▶ EXERCISE AIM
Repeat the listing exactly. The images do not belong in the copy.

▶ DATA
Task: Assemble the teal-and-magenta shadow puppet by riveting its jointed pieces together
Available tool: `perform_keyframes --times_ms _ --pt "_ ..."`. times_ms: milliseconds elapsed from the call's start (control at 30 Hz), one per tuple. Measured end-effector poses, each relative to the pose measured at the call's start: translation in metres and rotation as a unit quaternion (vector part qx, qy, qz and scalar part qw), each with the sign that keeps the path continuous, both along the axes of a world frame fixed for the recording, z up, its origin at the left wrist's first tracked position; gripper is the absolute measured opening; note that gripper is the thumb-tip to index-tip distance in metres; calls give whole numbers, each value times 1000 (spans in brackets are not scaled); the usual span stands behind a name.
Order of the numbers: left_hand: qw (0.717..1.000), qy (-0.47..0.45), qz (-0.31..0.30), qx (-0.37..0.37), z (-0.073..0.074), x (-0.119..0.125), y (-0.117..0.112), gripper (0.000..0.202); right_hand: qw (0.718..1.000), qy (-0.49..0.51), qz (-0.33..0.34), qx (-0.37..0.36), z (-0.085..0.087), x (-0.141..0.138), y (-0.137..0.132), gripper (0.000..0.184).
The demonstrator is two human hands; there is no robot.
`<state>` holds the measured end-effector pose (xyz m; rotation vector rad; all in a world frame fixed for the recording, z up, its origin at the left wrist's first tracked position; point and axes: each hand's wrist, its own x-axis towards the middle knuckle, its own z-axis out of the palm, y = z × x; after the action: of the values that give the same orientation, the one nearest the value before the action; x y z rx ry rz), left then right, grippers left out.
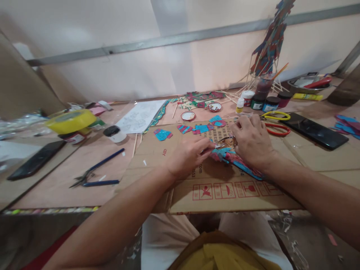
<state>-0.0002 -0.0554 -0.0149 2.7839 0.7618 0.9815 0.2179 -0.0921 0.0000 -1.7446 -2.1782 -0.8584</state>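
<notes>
My left hand (194,155) is closed in a pinch over the cardboard, and I cannot make out what is between its fingertips. My right hand (253,142) curls around a small shiny metal tool (225,141), whose tip points toward the left fingers. Its exact kind is hidden. Beneath both hands lies a blue and pink painted piece (244,168), partly covered by the right hand. Just beyond them, several small blue and pink cutouts (201,129) rest on the flattened cardboard (180,191), with another cutout (162,134) farther left.
Blue-handled pliers (94,168) lie open at left, near a white jar with black lid (114,134), yellow tape (71,120) and a phone (36,159). Beyond my right hand are yellow and red loop handles (278,129), paint jars (271,104) and another phone (315,130).
</notes>
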Motion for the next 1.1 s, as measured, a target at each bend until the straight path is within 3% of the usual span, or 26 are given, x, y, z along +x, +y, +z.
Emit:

▶ ANSWER AREA
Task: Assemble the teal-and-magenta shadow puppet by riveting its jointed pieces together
Available tool: `perform_keyframes --times_ms _ --pt "_ ..."`. times_ms: milliseconds elapsed from the call's start (control at 30 Hz), one per tuple. Measured end-effector poses, each relative to the pose measured at the call's start: translation in metres and rotation as a unit quaternion (vector part qx, qy, qz and scalar part qw), each with the sign that keeps the path continuous, both along the axes of a world frame fixed for the recording, z up, its origin at the left wrist's first tracked position; gripper is the absolute measured opening; note that gripper is the thumb-tip to index-tip distance in metres; calls give whole numbers, each value times 1000 (spans in brackets are not scaled); the usual span stands behind a name.
Order of the numbers: left_hand: qw (0.717..1.000), qy (-0.47..0.45), qz (-0.31..0.30), qx (-0.37..0.37), z (-0.073..0.074), x (-0.119..0.125), y (-0.117..0.112), gripper (0.000..0.202); right_hand: qw (0.718..1.000), qy (-0.49..0.51), qz (-0.33..0.34), qx (-0.37..0.36), z (-0.085..0.087), x (-0.141..0.138), y (-0.137..0.132), gripper (0.000..0.184).
The demonstrator is two human hands; there is no robot.
`<state>` holds the measured end-effector pose (xyz m; rotation vector rad; all in a world frame fixed for the recording, z up, its origin at the left wrist's first tracked position; point and axes: each hand's wrist, its own x-axis towards the middle knuckle, its own z-axis out of the palm, y = z × x; after the action: of the values that give the same orientation, the one nearest the value before the action; x y z rx ry rz), left then right, grippers left out.
<state>-0.0002 -0.0554 -0.0149 2.7839 0.7618 0.9815 0.2179 -0.0921 0.0000 -1.7446 -2.1782 -0.8584</state>
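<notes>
My left hand (194,155) is closed in a pinch over the cardboard, and I cannot make out what is between its fingertips. My right hand (253,142) curls around a small shiny metal tool (225,141), whose tip points toward the left fingers. Its exact kind is hidden. Beneath both hands lies a blue and pink painted piece (244,168), partly covered by the right hand. Just beyond them, several small blue and pink cutouts (201,129) rest on the flattened cardboard (180,191), with another cutout (162,134) farther left.
Blue-handled pliers (94,168) lie open at left, near a white jar with black lid (114,134), yellow tape (71,120) and a phone (36,159). Beyond my right hand are yellow and red loop handles (278,129), paint jars (271,104) and another phone (315,130).
</notes>
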Motion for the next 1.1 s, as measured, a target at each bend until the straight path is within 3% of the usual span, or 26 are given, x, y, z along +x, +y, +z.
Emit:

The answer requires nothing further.